◆ **AIM OF THE EXERCISE**
What follows is data; output all of it exactly as given.
--- RECORDS SHOWN ---
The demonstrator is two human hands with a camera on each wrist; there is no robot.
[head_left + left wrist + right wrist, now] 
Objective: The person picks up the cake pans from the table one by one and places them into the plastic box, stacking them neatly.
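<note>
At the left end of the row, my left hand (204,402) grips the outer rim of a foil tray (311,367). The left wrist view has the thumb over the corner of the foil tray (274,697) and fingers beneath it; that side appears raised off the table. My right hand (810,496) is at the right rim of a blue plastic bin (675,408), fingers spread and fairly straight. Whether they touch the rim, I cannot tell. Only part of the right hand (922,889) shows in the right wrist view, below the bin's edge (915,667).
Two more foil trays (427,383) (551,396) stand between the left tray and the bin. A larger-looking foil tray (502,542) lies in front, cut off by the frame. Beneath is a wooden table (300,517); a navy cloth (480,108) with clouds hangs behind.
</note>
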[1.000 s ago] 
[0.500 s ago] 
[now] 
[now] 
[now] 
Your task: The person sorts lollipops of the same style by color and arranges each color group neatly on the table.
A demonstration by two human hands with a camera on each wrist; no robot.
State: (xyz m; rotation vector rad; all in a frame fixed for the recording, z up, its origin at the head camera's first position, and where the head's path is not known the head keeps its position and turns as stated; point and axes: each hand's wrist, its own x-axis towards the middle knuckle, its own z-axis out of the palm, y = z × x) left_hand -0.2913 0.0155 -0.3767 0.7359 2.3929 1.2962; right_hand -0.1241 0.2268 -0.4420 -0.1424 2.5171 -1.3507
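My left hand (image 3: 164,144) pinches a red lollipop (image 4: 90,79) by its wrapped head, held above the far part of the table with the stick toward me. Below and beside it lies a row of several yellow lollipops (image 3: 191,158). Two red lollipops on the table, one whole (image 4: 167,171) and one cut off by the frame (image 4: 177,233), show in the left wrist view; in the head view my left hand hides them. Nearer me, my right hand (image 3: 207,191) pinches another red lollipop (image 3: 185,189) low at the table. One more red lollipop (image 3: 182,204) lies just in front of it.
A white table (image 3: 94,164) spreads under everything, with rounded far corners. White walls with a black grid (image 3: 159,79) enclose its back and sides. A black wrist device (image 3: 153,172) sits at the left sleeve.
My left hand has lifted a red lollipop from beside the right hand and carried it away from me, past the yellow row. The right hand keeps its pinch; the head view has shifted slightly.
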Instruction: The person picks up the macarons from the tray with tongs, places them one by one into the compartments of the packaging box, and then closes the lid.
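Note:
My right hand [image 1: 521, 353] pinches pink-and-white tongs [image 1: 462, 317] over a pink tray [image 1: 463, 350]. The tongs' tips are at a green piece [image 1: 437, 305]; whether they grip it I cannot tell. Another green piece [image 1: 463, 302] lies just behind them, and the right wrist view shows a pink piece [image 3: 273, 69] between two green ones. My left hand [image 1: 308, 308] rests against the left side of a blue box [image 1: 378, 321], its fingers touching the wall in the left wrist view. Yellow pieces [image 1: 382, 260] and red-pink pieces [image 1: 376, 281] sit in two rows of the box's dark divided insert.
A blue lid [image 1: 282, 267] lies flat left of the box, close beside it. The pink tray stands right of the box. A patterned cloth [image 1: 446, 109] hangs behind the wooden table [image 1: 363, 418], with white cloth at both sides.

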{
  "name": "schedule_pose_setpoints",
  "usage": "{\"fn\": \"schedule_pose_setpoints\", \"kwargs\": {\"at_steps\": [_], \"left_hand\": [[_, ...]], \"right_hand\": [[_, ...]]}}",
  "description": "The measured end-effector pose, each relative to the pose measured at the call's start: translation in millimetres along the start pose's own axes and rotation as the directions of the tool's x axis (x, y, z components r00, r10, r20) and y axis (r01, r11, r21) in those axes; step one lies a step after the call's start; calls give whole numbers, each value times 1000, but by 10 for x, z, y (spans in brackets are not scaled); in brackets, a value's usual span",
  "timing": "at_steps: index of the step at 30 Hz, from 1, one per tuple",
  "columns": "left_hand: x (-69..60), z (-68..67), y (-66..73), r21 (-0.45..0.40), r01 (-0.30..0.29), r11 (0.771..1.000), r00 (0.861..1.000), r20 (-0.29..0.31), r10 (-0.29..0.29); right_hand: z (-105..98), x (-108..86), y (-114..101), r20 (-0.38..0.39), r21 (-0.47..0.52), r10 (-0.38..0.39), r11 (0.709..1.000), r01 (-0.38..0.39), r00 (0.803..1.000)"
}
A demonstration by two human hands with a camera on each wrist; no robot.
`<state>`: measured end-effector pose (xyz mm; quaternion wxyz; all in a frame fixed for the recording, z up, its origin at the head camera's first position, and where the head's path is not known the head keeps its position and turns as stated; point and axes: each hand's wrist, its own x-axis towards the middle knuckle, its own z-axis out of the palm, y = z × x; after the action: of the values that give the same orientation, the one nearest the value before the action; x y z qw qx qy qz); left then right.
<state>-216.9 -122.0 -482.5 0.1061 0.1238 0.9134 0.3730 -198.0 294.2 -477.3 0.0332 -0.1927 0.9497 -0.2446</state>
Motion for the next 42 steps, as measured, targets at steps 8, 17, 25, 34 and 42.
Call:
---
◆ **RESPONSE TO THE EXERCISE**
The demonstrator is two human hands with a camera on each wrist; there is no robot.
[head_left + left wrist + right wrist, now] 
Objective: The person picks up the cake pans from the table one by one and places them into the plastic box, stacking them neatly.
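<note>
At the left end of the row, my left hand (204,402) grips the outer rim of a foil tray (311,367). The left wrist view has the thumb over the corner of the foil tray (274,697) and fingers beneath it; that side appears raised off the table. My right hand (810,496) is at the right rim of a blue plastic bin (675,408), fingers spread and fairly straight. Whether they touch the rim, I cannot tell. Only part of the right hand (922,889) shows in the right wrist view, below the bin's edge (915,667).
Two more foil trays (427,383) (551,396) stand between the left tray and the bin. A larger-looking foil tray (502,542) lies in front, cut off by the frame. Beneath is a wooden table (300,517); a navy cloth (480,108) with clouds hangs behind.
</note>
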[1.000 s ago] 
[0.500 s ago] 
[now] 
[now] 
[now] 
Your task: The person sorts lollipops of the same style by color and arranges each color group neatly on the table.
A demonstration by two human hands with a camera on each wrist; no robot.
State: (xyz m; rotation vector rad; all in a frame fixed for the recording, z up, its origin at the head camera's first position, and where the head's path is not known the head keeps its position and turns as stated; point and axes: each hand's wrist, its own x-axis towards the middle knuckle, its own z-axis out of the palm, y = z × x) left_hand -0.2913 0.0155 -0.3767 0.7359 2.3929 1.2962; right_hand -0.1241 0.2268 -0.4420 -0.1424 2.5171 -1.3507
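My left hand (image 3: 164,144) pinches a red lollipop (image 4: 90,79) by its wrapped head, held above the far part of the table with the stick toward me. Below and beside it lies a row of several yellow lollipops (image 3: 191,158). Two red lollipops on the table, one whole (image 4: 167,171) and one cut off by the frame (image 4: 177,233), show in the left wrist view; in the head view my left hand hides them. Nearer me, my right hand (image 3: 207,191) pinches another red lollipop (image 3: 185,189) low at the table. One more red lollipop (image 3: 182,204) lies just in front of it.
A white table (image 3: 94,164) spreads under everything, with rounded far corners. White walls with a black grid (image 3: 159,79) enclose its back and sides. A black wrist device (image 3: 153,172) sits at the left sleeve.
My left hand has lifted a red lollipop from beside the right hand and carried it away from me, past the yellow row. The right hand keeps its pinch; the head view has shifted slightly.
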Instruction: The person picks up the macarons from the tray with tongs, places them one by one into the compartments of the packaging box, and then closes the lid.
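Note:
My right hand [image 1: 521, 353] pinches pink-and-white tongs [image 1: 462, 317] over a pink tray [image 1: 463, 350]. The tongs' tips are at a green piece [image 1: 437, 305]; whether they grip it I cannot tell. Another green piece [image 1: 463, 302] lies just behind them, and the right wrist view shows a pink piece [image 3: 273, 69] between two green ones. My left hand [image 1: 308, 308] rests against the left side of a blue box [image 1: 378, 321], its fingers touching the wall in the left wrist view. Yellow pieces [image 1: 382, 260] and red-pink pieces [image 1: 376, 281] sit in two rows of the box's dark divided insert.
A blue lid [image 1: 282, 267] lies flat left of the box, close beside it. The pink tray stands right of the box. A patterned cloth [image 1: 446, 109] hangs behind the wooden table [image 1: 363, 418], with white cloth at both sides.
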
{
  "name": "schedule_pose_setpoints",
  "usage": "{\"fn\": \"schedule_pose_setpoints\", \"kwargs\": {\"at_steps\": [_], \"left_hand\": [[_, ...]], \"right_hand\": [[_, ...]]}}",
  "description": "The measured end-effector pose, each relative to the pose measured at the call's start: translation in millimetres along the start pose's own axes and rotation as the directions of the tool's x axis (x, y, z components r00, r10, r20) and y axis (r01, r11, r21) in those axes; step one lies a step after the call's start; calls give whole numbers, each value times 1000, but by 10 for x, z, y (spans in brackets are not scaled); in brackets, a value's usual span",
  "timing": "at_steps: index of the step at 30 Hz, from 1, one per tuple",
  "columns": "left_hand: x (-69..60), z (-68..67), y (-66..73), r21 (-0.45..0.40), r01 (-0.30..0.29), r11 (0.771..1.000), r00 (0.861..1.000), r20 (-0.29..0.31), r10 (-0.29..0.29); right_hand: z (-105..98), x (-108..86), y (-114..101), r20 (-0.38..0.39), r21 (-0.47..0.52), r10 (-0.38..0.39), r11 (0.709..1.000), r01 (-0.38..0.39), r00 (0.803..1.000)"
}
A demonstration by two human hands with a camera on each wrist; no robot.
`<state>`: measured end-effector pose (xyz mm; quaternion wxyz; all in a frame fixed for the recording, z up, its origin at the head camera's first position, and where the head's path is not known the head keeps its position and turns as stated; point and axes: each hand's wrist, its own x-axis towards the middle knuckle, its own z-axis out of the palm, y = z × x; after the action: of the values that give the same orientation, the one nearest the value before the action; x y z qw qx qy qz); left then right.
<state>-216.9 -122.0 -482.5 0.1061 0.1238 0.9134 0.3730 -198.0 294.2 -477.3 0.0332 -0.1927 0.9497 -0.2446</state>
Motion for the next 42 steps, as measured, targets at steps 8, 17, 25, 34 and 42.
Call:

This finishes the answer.